あの時、直前まで感じていた鬼の気配がふっと消え、張り詰める糸を手繰り寄せるように気配を探った。
不自然な静けさ。耳鳴りみたいな音が、奥で鳴り始めた。
確かめるように進めていた足を止めた瞬間、空気が歪み、視界が揺れる。景色が滲んで輪郭がぼやけた。

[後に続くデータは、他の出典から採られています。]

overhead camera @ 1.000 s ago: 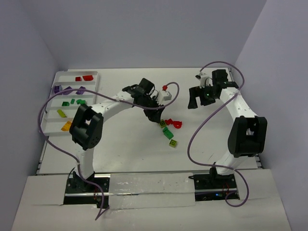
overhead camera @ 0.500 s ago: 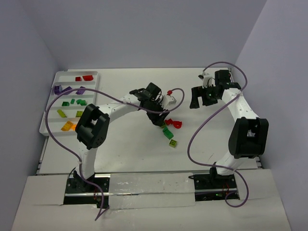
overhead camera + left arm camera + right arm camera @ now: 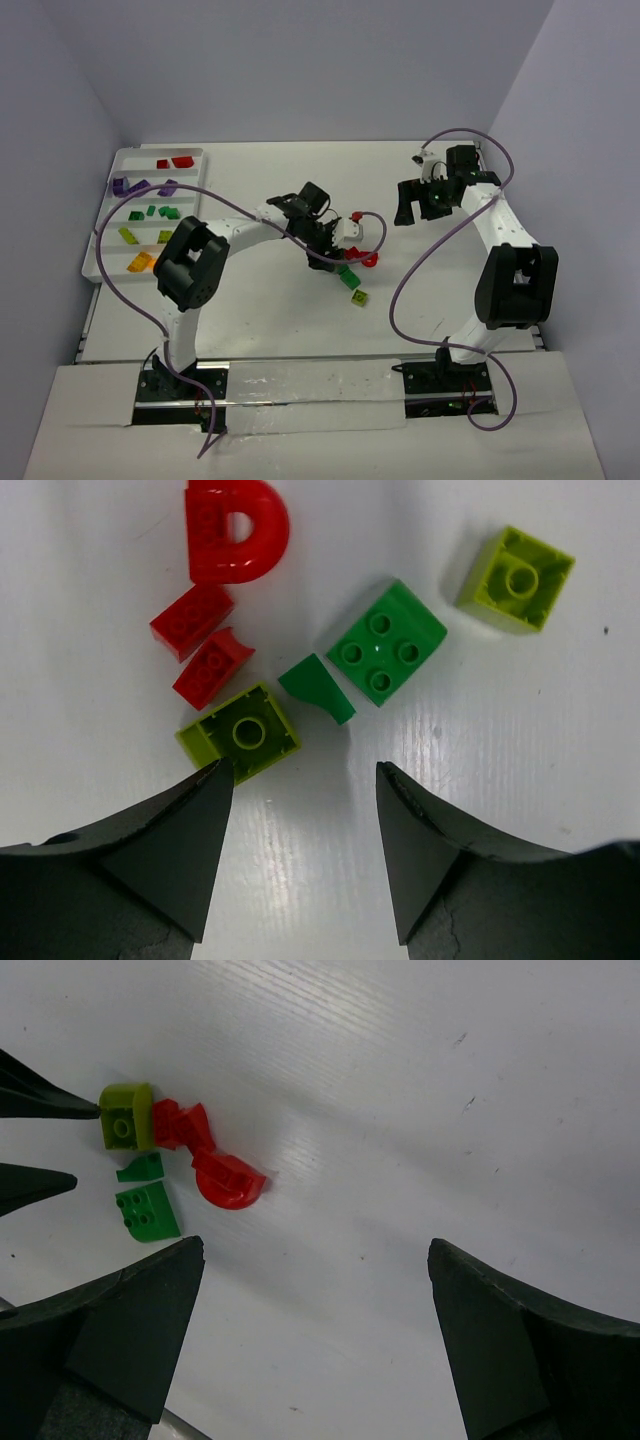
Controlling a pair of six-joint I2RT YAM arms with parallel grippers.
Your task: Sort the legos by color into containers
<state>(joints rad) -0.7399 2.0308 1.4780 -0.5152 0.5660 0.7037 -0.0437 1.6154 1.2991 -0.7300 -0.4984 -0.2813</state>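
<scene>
A loose pile of legos lies mid-table: a red arch [image 3: 237,530], two small red bricks [image 3: 192,622], an upside-down lime brick [image 3: 241,732], a dark green wedge [image 3: 316,688], a green 2x2 brick [image 3: 387,642] and a lime brick [image 3: 516,578]. My left gripper [image 3: 302,767] is open and empty just short of the pile, one finger touching or nearly touching the upside-down lime brick; it also shows in the top view [image 3: 336,254]. My right gripper [image 3: 315,1248] is open and empty, high above the table to the pile's right [image 3: 403,208]. The white tray [image 3: 160,151] sits far left.
The tray's rows hold red [image 3: 175,162], purple [image 3: 140,186], green [image 3: 157,211], lime [image 3: 128,235] and orange [image 3: 139,262] bricks. Purple cables loop over the table from both arms. The red arch [image 3: 368,259] and a lime brick [image 3: 358,297] mark the pile's edges.
My left gripper has swung right and nearer, from behind the pile down to its edge. The right gripper has barely shifted.
</scene>
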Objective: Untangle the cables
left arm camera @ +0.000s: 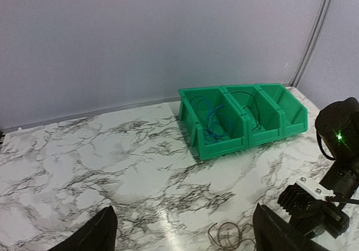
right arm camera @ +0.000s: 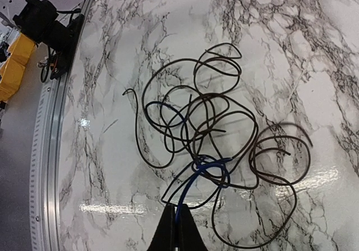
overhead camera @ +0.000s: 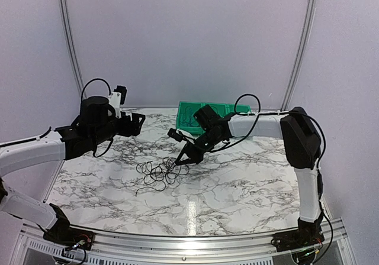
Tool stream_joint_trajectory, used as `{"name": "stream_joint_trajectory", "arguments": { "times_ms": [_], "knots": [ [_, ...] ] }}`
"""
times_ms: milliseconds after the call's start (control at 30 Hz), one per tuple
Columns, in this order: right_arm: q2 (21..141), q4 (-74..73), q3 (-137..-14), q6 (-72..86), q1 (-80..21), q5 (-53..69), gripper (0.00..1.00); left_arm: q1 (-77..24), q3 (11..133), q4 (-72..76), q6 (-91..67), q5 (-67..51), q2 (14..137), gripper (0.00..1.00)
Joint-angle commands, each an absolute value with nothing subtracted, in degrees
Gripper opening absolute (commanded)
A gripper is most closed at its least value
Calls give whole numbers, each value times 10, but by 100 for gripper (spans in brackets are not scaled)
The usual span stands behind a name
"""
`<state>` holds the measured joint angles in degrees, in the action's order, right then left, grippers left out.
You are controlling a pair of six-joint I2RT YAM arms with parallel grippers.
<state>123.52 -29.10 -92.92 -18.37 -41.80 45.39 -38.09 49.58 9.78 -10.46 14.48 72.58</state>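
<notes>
The right gripper (right arm camera: 178, 228) is pinched shut on a blue cable (right arm camera: 189, 188) at the near edge of the cables (right arm camera: 207, 133), a loose tangle on the marble table (right arm camera: 280, 27). A slow, low pull away from the heap should free that strand without dragging the rest. The left gripper (left arm camera: 182, 237), wide open and empty, hangs well apart and could pin the remainder.

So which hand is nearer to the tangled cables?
Right. The right hand is at the edge of the cables, shut on a blue cable; the left hand hangs open, well apart, farther back-left.
</notes>
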Motion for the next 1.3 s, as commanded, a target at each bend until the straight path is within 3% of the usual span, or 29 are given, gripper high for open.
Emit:
{"name": "stream_joint_trajectory", "arguments": {
  "times_ms": [0,100,367,833,1100,1267],
  "knots": [
    [1169,-267,-922,-180,-422,486,0,-395,495,139,-110,43,720,81],
    [1169,-265,-932,-182,-423,474,0,-412,463,157,-156,10,708,74],
    [1190,-281,-973,-169,-423,491,0,-465,303,367,-243,27,762,75],
    [1182,-288,-983,-177,-423,513,0,-474,352,520,-299,34,993,74],
    [1129,-304,-990,-194,-422,519,0,-477,385,564,-342,72,1098,54],
    [1078,-339,-1026,-221,-423,494,0,-478,369,564,-343,79,1109,51]
  ]
}}
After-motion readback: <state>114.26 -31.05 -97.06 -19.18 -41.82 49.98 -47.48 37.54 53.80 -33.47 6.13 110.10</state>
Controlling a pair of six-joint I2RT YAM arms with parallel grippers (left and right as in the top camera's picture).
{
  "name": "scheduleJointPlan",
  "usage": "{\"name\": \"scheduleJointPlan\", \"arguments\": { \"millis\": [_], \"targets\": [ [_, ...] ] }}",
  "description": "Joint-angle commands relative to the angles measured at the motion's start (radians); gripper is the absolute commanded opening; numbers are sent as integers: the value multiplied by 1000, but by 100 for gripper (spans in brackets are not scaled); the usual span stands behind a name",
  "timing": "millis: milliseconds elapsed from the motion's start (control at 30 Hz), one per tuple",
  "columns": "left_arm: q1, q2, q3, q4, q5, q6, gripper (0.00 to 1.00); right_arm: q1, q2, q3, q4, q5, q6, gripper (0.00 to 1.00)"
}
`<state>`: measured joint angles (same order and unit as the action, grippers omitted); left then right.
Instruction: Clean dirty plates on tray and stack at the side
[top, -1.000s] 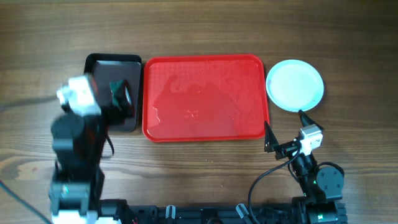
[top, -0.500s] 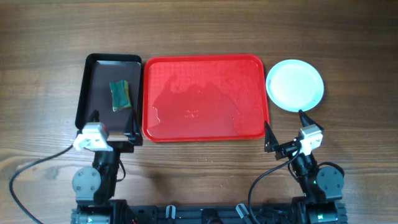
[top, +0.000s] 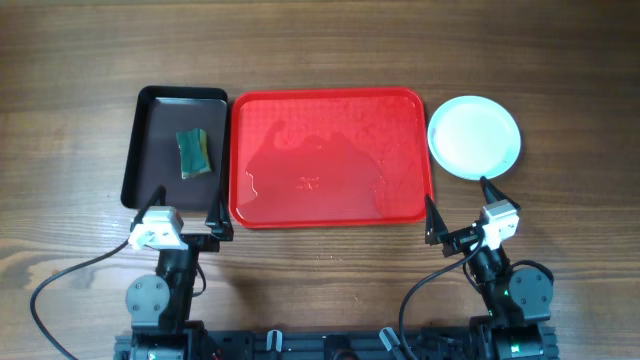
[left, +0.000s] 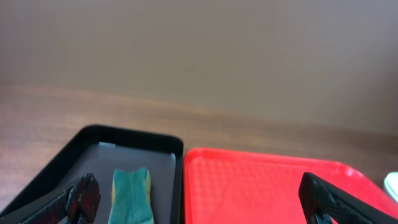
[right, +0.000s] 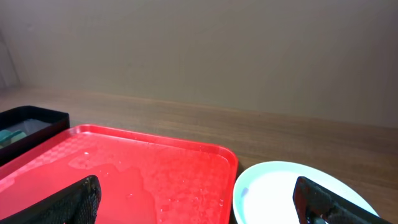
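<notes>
Centrally on the wooden bench (top: 320, 50), the red tray (top: 330, 94) wet with droplets, a dark brown tray (top: 160, 115) just beside its left edge, the plates (top: 474, 136) on the bench just right of it, count unclear, left end effector (top: 186, 203) and right end effector (top: 456, 195) both spread wide, gripping nothing, a green sponge (top: 193, 153) in the dark brown tray

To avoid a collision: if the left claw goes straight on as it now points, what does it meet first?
Probably the near rim of the dark tray, right at the open left claw; next in line lies the green sponge. Height is unclear, so it may pass over both.
</notes>
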<state>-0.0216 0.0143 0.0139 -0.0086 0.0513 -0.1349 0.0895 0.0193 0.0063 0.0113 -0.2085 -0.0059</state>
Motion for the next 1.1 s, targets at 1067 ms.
{"name": "scheduleJointPlan", "arguments": {
  "millis": [1067],
  "targets": [
    [-5,-8,-8,-66,8,23,100,1,-5,-1,3,5,-13,100]
  ]
}}
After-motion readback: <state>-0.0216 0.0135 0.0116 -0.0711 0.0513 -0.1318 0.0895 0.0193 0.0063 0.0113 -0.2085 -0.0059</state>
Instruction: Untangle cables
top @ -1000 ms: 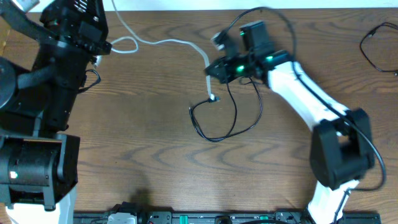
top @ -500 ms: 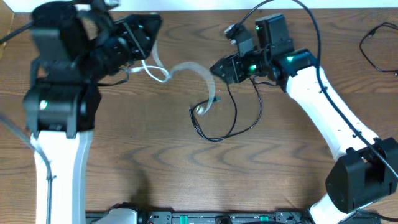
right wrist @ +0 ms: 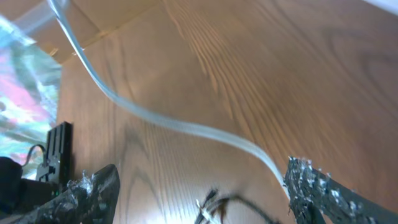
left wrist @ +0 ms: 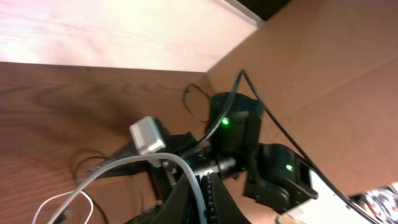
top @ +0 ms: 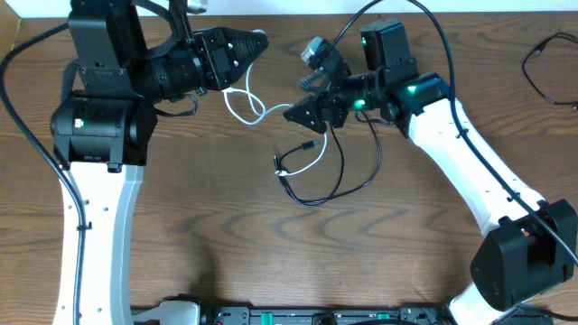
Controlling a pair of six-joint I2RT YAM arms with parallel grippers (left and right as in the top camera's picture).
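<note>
The left arm is raised from the near-left side and bent over at its top, so that the left gripper [top: 260, 41] is pointed to the right, well beyond and to the left of the black cable [top: 341, 176]. In the left wrist view its fingers [left wrist: 181, 202] are seen closed on the white cable [top: 249, 106], which is led out from between them and curled back.

The right arm is stretched diagonally from the near-right corner. The right gripper [top: 298, 116] is pointed left and slightly downward, just beyond the far side of the black cable's loop. Its jaws are spread wide in the right wrist view, and the white cable [right wrist: 186, 127] is passed across the gap, close by one finger [right wrist: 311, 186]; contact cannot be judged.

The white cable is laid diagonally from the left gripper, through a small loop, down to the left edge of the black cable, where the two are met on the table [top: 199, 226].
</note>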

おかしいと思ったのに、その違和感を見過ごしてしまった。
代わりに、はっきりと鬼が見えた。
斬らなければ。近くには仲間がいたはずだ。やらなければ、やられてしまう。
『守らなければ』
そう思った。けれど──
「やめろ、カヲル!!」
声が響く。聞こえている。誰の声かも分かる。でも、それよりも目の前の鬼の方が、ずっとはっきりしていた。
腕が、勝手に動く。
風の呼吸が整い、踏み込む。
斬る。
確かな手応え。
なのに、軽い。鬼特有の忌々しい硬さがない。
耳をつんざくような断末魔。
……おかしい。
その違和感が、遅れて追いつく。
「……え?」
聞こえたのは、鬼の声じゃなかった。視界が戻り、そこにいたのは──
事切れた仲間だった。
血を流して、崩れ落ちていく。
「……ちが……」
違う……! そんなはずない。
だってさっきまで、鬼が──
思考が追いつかないまま。また、空気が歪んだ。今度は、はっきり分かった。
これは、鬼の血鬼術だ。私はまんまとそれにやられて仲間を斬ってしまった。
体の奥から押し寄せる震えで、日輪刀を握っていることができなかった。
蒸し暑いはずなのに、身体の体温が無くなっていく。視界が歪み、立っていられなかった。
そんな私の横を風が駆け抜けた。
兄弟子は、血鬼術をかけた鬼を、目にも止まらぬ速さで斬った。
まるでそれは別の世界で起きているような感覚で、私は切り離された場所からそれを見ているようだった。
手にはしっかりと血の感触が残っていると言うのに。